* Brief
In your copy, include every record exactly and no pictures.

* Extracted material
━━━━━━━━━━

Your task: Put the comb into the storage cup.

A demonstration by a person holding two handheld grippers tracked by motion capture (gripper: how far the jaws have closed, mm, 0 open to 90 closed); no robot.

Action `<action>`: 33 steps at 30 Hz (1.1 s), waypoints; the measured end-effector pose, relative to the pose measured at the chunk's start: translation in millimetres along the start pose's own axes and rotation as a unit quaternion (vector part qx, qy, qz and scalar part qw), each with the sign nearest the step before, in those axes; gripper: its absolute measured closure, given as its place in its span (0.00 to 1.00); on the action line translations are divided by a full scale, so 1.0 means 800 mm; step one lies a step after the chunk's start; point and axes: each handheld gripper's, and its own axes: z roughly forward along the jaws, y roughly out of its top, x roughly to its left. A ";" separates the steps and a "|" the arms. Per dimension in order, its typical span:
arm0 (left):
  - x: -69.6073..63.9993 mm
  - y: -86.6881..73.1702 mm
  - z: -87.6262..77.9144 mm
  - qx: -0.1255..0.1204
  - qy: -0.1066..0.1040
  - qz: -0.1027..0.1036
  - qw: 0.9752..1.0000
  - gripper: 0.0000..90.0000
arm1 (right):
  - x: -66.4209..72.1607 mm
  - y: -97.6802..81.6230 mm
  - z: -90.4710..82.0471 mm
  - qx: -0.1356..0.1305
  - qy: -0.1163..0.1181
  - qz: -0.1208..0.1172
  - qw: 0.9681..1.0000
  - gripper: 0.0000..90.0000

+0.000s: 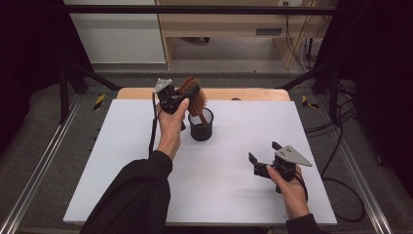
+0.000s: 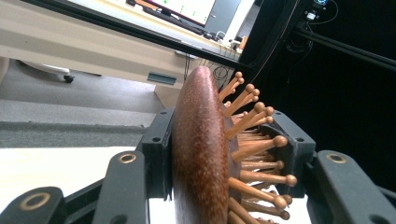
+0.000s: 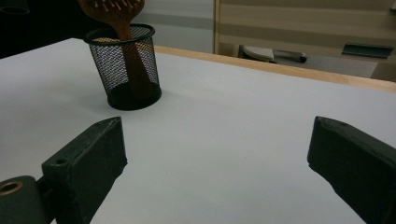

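Your left gripper (image 1: 187, 95) has its fingers (image 2: 156, 154) clamped on the head of the wooden hairbrush (image 1: 194, 95), one on the smooth back, the other on the bristle side. The brush is raised above the surface (image 1: 229, 185), with its handle reaching down into the black mesh cup (image 1: 201, 125) that stands near the far edge. Your right gripper (image 1: 265, 157) sits low over the near right part of the surface, well apart from the cup, fingers (image 3: 86, 165) spread wide and holding nothing.
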 end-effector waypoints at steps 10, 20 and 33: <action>0.006 -0.002 -0.002 -0.004 0.000 -0.008 1.000 0.55 | -0.001 -0.001 -0.001 0.000 -0.002 0.004 1.000 0.05; 0.020 -0.001 -0.001 0.004 0.003 -0.008 1.000 0.54 | -0.001 -0.001 0.000 0.001 0.000 0.005 1.000 0.05; 0.027 0.004 -0.003 0.024 -0.001 0.000 1.000 0.52 | -0.002 0.000 -0.001 -0.001 -0.002 0.005 1.000 0.05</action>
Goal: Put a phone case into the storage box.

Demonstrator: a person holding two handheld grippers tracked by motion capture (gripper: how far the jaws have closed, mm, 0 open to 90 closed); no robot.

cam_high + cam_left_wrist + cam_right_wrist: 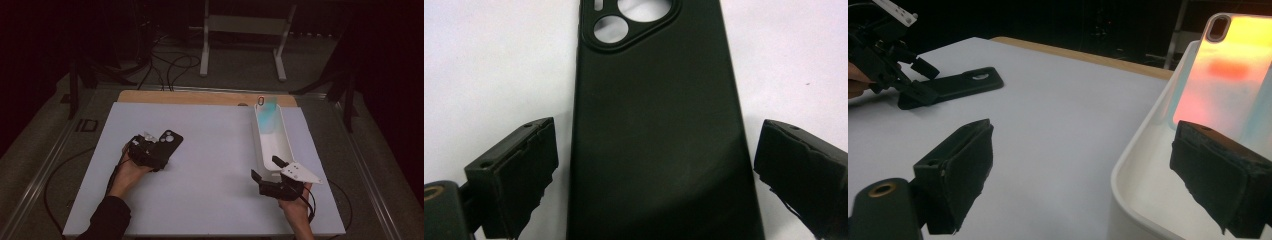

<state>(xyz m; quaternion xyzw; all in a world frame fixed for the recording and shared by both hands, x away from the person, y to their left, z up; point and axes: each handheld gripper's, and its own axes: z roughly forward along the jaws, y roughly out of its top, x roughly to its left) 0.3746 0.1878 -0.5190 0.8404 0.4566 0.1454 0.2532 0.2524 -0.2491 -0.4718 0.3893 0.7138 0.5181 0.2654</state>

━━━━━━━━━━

* Your response
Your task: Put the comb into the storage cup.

A demonstration by a person holding two handheld grippers tracked by motion capture (gripper: how far the jaws have closed, mm, 0 open to 90 closed); no robot.

Action `<action>`: 33 steps at 30 Hz (1.1 s), waypoints; the measured end-effector pose, relative to the pose measured at the chunk's start: translation in millimetres along the start pose's own axes and rotation as a unit quaternion (vector part qx, qy, qz and scalar part qw), each with the sign nearest the step before, in those axes; gripper: its absolute measured closure, given as its place in its span (0.00 to 1.00); on the action line translations are divided by a full scale, so 1.0 means 800 mm; step one lies a step after the chunk's start; point and axes: each handheld gripper's, and its own axes: z roughly forward along the jaws, y roughly out of its top, x roughly to its left. A ";" separates the steps and a "|" the arms. Per dimension in order, its typical span:
arm0 (left):
  - x: -69.6073..63.9993 mm
  - y: -86.6881..73.1702 mm
  - z: -87.6262..77.9144 mm
  - qx: -0.1255..0.1204
  - qy: -0.1066..0.1040
  - qz: -0.1027..0.1036
  - qw: 0.9752..1.0000
  - gripper: 0.0000..90.0000
arm1 (right):
  - x: -66.4209..72.1607 mm
  - y: -97.6802..81.6230 mm
  - z: -90.4710..82.0471 mm
  - qx: -0.1356..0.1305
  - qy: -0.1163..0.1181
  - qz: -0.1208..0.1172
  - qw: 0.9681..1.0000
  - gripper: 0.0000..90.0000

+0.000s: 
+0.000s: 
+0.000s: 

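Your left gripper (image 1: 187, 95) has its fingers (image 2: 156, 154) clamped on the head of the wooden hairbrush (image 1: 194, 95), one on the smooth back, the other on the bristle side. The brush is raised above the surface (image 1: 229, 185), with its handle reaching down into the black mesh cup (image 1: 201, 125) that stands near the far edge. Your right gripper (image 1: 265, 157) sits low over the near right part of the surface, well apart from the cup, fingers (image 3: 86, 165) spread wide and holding nothing.
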 end-effector waypoints at steps 10, 20 and 33: <action>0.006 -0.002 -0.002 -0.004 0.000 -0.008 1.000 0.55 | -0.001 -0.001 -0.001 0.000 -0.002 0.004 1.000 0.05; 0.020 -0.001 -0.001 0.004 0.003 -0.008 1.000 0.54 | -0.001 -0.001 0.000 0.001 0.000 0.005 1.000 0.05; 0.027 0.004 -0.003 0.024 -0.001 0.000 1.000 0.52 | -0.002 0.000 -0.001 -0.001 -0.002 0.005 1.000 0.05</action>
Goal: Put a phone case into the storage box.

Demonstrator: a person holding two handheld grippers tracked by motion capture (gripper: how far the jaws have closed, mm, 0 open to 90 closed); no robot.

cam_high + cam_left_wrist + cam_right_wrist: 

<state>(xyz m; quaternion xyzw; all in a world frame fixed for the recording and shared by both hands, x away from the person, y to their left, z up; point and axes: each handheld gripper's, and its own axes: z roughly forward along the jaws, y roughly out of its top, x roughly to its left) 0.3746 0.1878 -0.5190 0.8404 0.4566 0.1454 0.2532 0.2524 -0.2491 -0.4718 0.3893 0.7138 0.5181 0.2654</state>

Work on this exercise has concluded.